Servicio de Farmacia, Área del Medicamento. Hospital Universitari i Politècnic La Fe. Av. Fernando Abril Martorell, 106. 46026, Valencia, Spain.
Servicio de Hematología y Hemoterapia. Hospital Universitari i Politècnic La Fe. Av. Fernando Abril Martorell, 106. 46026, Valencia, Spain.
Future Oncol. 2021 Jan;17(2):215-227. doi: 10.2217/fon-2020-0700. Epub 2020 Sep 25.
The prognosis of patients with relapsed or refractory acute myeloid leukemia (R/R AML) is dismal with salvage standard approaches, and mutations of FMS-like tyrosine kinase 3 () gene, occurring in around 30% of AML patients may confer even poorer outcomes. Several targeted tyrosine kinase inhibitors have been developed to improve FLT3-mutated AML patient´s survival. Gilteritinib, a highly specific second-generation class I oral FLT3 inhibitor, has demonstrated superiority to salvage chemotherapy (SC) in R/R FLT3 mutated AML based on significantly longer OS in the gilteritinib arm than in the SC arm. Gilteritinib is generally well tolerated, but some clinically relevant adverse events should be monitored, especially myelosuppression, QTc prolongation and differentiation syndrome, usually manageable (dose reductions, interruption or discontinuation) and reversible. We discuss clinical development, efficacy, safety and mechanisms of resistance of gilteritinib in the treatment of R/R patients with FLT3 mutated AML.

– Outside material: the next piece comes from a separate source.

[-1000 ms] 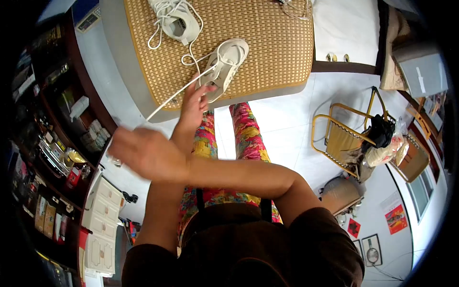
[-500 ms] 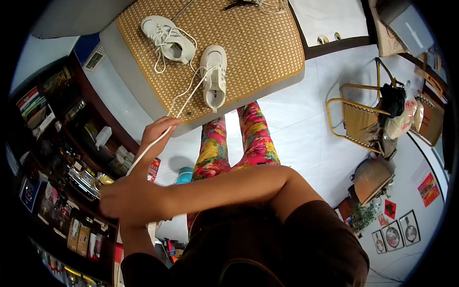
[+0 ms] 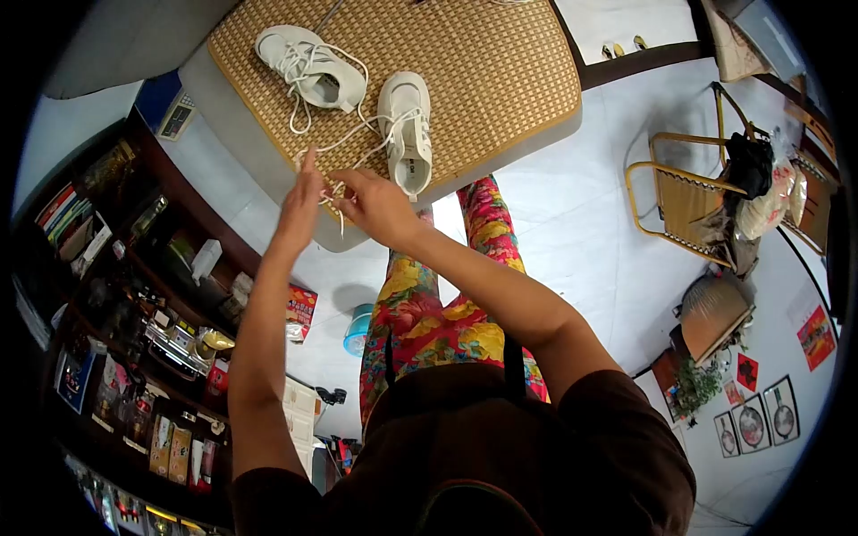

复发性或难治性急性髓系白血病(R/R AML)患者的预后较差,采用挽救标准方法治疗,而 FMS 样酪氨酸激酶 3(FLT3)基因突变约发生在 30%的 AML 患者中,可能导致更差的结局。已经开发了几种针对酪氨酸激酶的抑制剂,以改善 FLT3 突变 AML 患者的生存。吉特替尼是一种高度特异性的第二代 I 型口服 FLT3 抑制剂,在 R/R FLT3 突变 AML 中与挽救化疗(SC)相比,其 OS 显著延长,证明优于 SC。吉特替尼总体耐受性良好,但应监测一些临床相关的不良事件,尤其是骨髓抑制、QTc 延长和分化综合征,通常可管理(减少剂量、中断或停止)且可逆。我们讨论了吉特替尼在治疗 FLT3 突变 AML 的 R/R 患者中的临床开发、疗效、安全性和耐药机制。